Editor’s Note: The following essay has been adapted by the author from his recent National Affairs essay.

American public policy long recognized the importance of marriage and the family to the country’s future. But 60 years of liberal theories have obscured from view why marriage and family are important and have made many forget how liberal policies actually support marriage and family life.  

Today’s liberalism and libertarianism are hostile toward reflection on how the family ensures the survival of our democracy. These versions of liberalism recognize people as autonomous beings who choose their lifestyles and identities without interference from anything outside their wills.

For example, contemporary liberals assume that the goal of marital policy should be to secure adult choice.

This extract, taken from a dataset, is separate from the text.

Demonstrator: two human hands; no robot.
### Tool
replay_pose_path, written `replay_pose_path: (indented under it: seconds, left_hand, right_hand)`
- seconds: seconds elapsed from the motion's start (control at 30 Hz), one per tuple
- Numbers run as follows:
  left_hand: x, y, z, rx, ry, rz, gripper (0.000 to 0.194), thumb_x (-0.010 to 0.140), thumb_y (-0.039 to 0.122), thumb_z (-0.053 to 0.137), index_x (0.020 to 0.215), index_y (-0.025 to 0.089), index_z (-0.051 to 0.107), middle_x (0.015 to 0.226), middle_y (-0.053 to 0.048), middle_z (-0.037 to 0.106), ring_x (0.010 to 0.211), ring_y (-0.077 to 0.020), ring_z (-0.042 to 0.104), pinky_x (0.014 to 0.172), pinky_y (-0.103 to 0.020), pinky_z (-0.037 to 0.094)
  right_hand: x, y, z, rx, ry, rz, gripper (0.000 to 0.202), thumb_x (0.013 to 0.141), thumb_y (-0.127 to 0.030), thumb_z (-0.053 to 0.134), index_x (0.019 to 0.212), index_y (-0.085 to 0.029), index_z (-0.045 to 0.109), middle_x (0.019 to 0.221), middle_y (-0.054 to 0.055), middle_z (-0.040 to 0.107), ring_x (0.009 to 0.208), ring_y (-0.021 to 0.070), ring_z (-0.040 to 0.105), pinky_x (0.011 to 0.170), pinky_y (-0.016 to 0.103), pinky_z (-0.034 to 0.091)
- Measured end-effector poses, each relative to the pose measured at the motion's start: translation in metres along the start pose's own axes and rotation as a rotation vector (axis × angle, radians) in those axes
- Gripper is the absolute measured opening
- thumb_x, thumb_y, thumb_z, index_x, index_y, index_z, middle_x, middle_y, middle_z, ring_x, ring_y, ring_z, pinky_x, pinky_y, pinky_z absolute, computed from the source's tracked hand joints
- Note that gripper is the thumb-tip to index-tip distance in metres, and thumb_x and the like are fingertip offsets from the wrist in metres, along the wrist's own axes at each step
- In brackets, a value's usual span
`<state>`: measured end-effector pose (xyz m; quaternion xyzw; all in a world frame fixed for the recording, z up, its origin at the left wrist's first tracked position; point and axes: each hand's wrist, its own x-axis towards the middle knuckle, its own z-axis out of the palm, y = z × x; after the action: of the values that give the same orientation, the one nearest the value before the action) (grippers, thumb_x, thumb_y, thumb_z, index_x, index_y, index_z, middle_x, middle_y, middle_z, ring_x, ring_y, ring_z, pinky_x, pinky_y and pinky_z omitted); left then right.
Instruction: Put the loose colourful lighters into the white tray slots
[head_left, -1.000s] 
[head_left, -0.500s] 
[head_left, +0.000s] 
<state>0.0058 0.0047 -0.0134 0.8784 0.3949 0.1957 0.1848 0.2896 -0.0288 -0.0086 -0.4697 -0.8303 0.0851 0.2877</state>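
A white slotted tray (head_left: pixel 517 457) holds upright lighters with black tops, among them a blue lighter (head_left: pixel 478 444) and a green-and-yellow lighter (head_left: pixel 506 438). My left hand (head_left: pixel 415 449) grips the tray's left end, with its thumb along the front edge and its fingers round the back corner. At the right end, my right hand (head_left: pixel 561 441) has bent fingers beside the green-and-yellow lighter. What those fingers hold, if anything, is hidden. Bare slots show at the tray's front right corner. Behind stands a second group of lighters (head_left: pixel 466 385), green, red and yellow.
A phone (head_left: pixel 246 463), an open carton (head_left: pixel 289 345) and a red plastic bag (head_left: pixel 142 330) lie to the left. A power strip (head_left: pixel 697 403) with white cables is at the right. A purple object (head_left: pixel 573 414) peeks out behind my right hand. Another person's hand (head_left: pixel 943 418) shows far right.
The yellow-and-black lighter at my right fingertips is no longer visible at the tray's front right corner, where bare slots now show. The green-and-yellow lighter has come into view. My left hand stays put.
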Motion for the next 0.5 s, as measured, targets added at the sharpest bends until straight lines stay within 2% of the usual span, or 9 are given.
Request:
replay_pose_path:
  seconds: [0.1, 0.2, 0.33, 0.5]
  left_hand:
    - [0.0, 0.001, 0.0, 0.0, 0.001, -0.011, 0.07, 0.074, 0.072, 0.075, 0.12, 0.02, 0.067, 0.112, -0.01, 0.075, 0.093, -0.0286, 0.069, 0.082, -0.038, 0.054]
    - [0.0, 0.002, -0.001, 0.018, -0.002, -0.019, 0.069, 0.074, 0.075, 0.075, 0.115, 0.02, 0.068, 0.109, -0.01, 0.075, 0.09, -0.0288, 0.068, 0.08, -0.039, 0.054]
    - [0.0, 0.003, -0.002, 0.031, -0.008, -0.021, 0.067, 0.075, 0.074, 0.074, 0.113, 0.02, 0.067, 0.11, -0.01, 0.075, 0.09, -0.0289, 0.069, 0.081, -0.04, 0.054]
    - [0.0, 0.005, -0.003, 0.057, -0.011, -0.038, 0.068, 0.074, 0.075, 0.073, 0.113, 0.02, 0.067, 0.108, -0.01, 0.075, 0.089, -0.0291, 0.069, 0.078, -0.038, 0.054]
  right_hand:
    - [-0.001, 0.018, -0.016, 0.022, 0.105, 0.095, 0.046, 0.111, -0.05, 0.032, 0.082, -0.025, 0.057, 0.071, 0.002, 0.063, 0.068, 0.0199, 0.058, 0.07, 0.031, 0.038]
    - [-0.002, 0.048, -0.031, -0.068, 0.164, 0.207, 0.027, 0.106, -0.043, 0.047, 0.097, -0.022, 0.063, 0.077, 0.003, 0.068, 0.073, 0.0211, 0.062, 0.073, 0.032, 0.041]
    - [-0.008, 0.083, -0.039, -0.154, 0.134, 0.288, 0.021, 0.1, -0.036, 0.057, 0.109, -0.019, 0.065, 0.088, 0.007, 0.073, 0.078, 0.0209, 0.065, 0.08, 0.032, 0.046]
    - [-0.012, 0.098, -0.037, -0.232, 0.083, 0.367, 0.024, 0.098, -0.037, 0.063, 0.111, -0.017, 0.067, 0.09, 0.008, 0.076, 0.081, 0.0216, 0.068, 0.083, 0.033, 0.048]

Generally, this demands that government maximize individual freedom by recognizing all lifestyle choices equally and providing them with equal public support. This involves some re-engineering of marriage and family life since marriage can produce inequalities and habits that limit the choices of the individuals involved. That re-engineering entails minimizing the effects of gender on the experience of marriage and family life and cultivates a spirit of economic and emotional independence for those involved in a marriage. These arguments point to the end of the legal recognition of marriage altogether.

The libertarian iteration of this view sees the government removing obstacles and maximizing all individuals’ freedom to choose. In an imagined republic of choice, individuals would be free to form whatever marriages they want, regardless of the sex, number, or purpose of the union, and to take on the duties of parenthood, or not, as they choose. 

Both species of thought disclaim state support for any marital form. Contemporary liberals and libertarians either believe that form is unrelated to function, or that the functions of marriage are so nebulous and various, being defined by each individual, that most any way of organizing one’s life with another can accomplish them.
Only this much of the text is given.